By Ahmad Charai, Publisher of l’Observateur du Maroc and a member of Board of Directors of the Atlantic Council of the United States.
Reviewed by Norvell B. DeAtkine
Early on the author of this article points out the difference in strategy between the U.S. and China in their approach to North Africa. While the U.S. has expended a lot of money and military efforts to subdue the terrorist threats emanating from the North African region, the Chinese has seen North Africa as a market. They are invested in roads, bridges and other infrastructure.
Charai posits that it is time for the U.S. to retune its policies in North Africa, and he views the efforts of King Mohammed VI as the example to follow. He sees the policy of the King as an astute use of “soft power.”
In this article he focuses on a speech the King delivered in Bamako, Mali, congratulating the people on the conduct of a “free and fair” election. Among the concrete steps he announced was the creation of a joint Mali-Moroccan two-year training program for 500 religious leaders.
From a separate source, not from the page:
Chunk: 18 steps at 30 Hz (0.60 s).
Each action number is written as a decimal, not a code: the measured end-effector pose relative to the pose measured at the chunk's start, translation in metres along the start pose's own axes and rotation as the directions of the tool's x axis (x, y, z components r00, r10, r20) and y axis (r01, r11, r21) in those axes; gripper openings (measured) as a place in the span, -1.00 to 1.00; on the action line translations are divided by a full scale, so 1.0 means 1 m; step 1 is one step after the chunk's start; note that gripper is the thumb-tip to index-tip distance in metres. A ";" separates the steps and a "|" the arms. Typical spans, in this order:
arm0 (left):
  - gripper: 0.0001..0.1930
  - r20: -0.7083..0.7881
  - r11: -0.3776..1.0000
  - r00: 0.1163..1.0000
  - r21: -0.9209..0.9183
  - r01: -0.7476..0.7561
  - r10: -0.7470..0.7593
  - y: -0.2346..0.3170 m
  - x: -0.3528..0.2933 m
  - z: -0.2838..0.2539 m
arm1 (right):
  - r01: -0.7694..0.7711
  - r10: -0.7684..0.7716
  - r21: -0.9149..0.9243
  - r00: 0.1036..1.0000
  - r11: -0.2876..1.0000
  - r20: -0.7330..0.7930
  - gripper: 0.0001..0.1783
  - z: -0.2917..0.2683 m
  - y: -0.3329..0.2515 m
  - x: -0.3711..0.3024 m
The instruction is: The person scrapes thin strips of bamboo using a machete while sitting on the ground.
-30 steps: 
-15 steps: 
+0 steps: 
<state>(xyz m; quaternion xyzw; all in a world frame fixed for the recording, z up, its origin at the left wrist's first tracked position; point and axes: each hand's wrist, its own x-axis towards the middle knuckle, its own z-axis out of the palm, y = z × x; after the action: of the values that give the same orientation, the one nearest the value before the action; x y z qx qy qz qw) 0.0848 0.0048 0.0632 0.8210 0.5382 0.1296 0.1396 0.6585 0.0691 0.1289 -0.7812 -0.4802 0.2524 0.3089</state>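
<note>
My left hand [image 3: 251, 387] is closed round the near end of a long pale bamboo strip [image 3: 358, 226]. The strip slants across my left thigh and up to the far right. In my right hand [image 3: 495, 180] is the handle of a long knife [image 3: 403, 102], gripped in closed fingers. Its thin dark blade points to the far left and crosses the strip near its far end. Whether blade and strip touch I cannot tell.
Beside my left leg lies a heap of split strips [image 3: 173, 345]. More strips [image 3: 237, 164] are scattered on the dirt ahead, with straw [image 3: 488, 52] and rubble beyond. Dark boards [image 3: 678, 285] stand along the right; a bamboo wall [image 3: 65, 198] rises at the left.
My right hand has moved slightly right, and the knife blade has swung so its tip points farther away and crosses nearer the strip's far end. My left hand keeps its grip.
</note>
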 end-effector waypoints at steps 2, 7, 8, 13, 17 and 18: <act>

It will be devoted to the Maliki rite of Sunni Islam and a “moral doctrine that rejects any form of excommunication.” This is significant for two reasons. The king is referring to the practice of Islamic militants to declare other Muslims of whom they do not approve as apostates, thus dehumanizing them. There is no word in Arabic for excommunication so the king used his French to convey the concept.
Secondly though the Maliki school of jurisprudence is less extreme than the Hanbali School, it is still quite strict in terms of women’s rights. For example, her father can marry a woman without her consent. How this resonates with the Moroccan society that has a large component of Sufism is hard to ascertain. Moreover the onus of being a cleric educated by the State always carries with it a price in credibility. People often associate them with the State apparatus.
The king also called for religious dialogue and the revitalization of charitable works designed to revitalize traditions of tolerance. He spoke of the need for “rehabilitation of mausoleums, the restoration of (religious) manuscripts, the preservation and revitalization of the socio-political life.”
This is the tack the Charai advocates for American diplomats, but the problem is that in matters of religion, especially Islam, American diplomats have no credibility. The King, who to many, represents the supreme religious authority in Morocco, and carries the title of the “Commander of the Faithful, ” can take this religious approach to peace and reconciliation.
King Mohammed VII has so far guided his country through a turbulent phase in Arab history, with wisdom and caution. But much of his success is due to a Moroccan society that does not have the violent past of Libya or Algeria, and has a legitimate religious leader to combine the secular with a more tolerate form of Islam.